__Problem to solve__. Throughout the material below, how many lines include the string "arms"? Reply with only the number.

__Information shown__.
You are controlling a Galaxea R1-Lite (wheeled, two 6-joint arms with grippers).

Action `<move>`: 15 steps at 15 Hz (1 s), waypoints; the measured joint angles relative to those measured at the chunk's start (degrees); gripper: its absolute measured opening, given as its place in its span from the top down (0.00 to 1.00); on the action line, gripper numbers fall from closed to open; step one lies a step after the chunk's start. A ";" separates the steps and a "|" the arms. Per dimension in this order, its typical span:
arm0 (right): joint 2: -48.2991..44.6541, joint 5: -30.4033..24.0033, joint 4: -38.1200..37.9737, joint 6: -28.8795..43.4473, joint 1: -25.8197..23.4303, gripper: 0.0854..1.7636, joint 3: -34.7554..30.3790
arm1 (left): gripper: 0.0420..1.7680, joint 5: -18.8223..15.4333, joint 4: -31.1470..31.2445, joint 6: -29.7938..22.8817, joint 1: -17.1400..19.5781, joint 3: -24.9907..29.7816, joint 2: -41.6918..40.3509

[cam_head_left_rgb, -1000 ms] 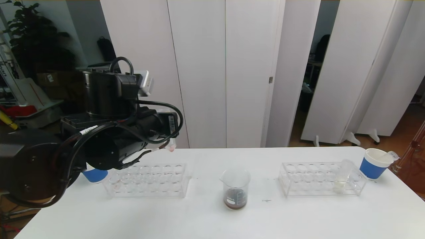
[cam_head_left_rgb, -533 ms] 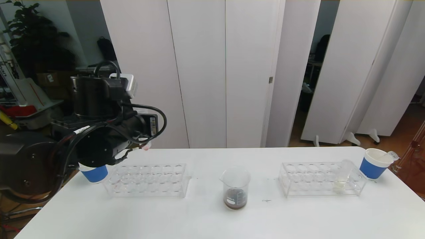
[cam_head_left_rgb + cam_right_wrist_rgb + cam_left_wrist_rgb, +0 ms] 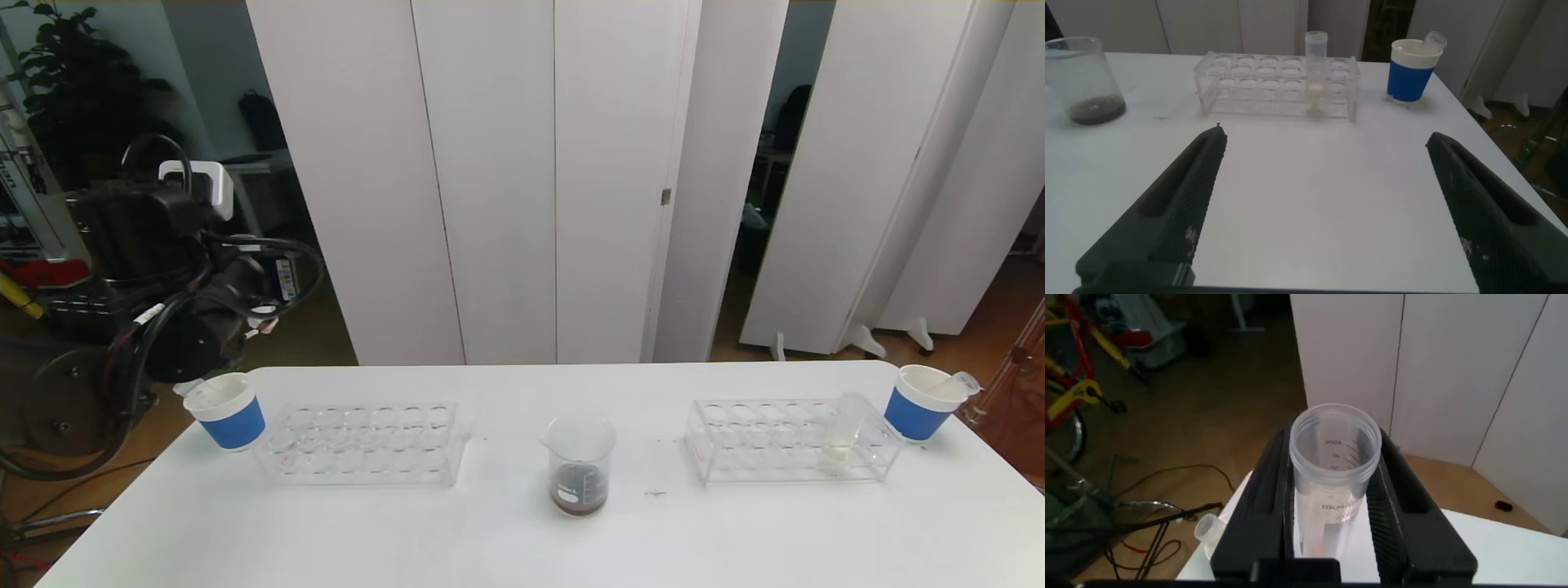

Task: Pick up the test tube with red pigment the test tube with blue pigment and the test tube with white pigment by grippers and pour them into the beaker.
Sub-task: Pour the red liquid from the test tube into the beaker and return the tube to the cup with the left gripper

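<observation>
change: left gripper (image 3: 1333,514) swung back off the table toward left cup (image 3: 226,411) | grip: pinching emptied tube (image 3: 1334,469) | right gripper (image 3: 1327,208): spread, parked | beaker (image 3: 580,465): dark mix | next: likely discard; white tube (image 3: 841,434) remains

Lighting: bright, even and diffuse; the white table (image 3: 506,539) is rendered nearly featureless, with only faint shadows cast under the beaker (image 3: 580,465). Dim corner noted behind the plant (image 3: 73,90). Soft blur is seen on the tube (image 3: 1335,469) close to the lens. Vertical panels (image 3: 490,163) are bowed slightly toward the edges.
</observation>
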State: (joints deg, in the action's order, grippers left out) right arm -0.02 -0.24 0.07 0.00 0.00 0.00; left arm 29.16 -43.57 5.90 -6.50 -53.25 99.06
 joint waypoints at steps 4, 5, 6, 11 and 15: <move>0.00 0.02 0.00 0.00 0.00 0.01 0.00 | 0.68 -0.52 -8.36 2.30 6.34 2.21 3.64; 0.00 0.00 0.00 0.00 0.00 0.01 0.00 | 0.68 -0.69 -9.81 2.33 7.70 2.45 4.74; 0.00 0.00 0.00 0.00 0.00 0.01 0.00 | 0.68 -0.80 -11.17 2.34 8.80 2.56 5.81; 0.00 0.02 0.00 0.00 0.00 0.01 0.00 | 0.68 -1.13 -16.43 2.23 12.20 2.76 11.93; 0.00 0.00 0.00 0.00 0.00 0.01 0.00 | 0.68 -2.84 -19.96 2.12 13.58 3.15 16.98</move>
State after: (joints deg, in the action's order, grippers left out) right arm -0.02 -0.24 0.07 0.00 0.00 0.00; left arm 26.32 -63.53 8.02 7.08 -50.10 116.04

__Answer__. 2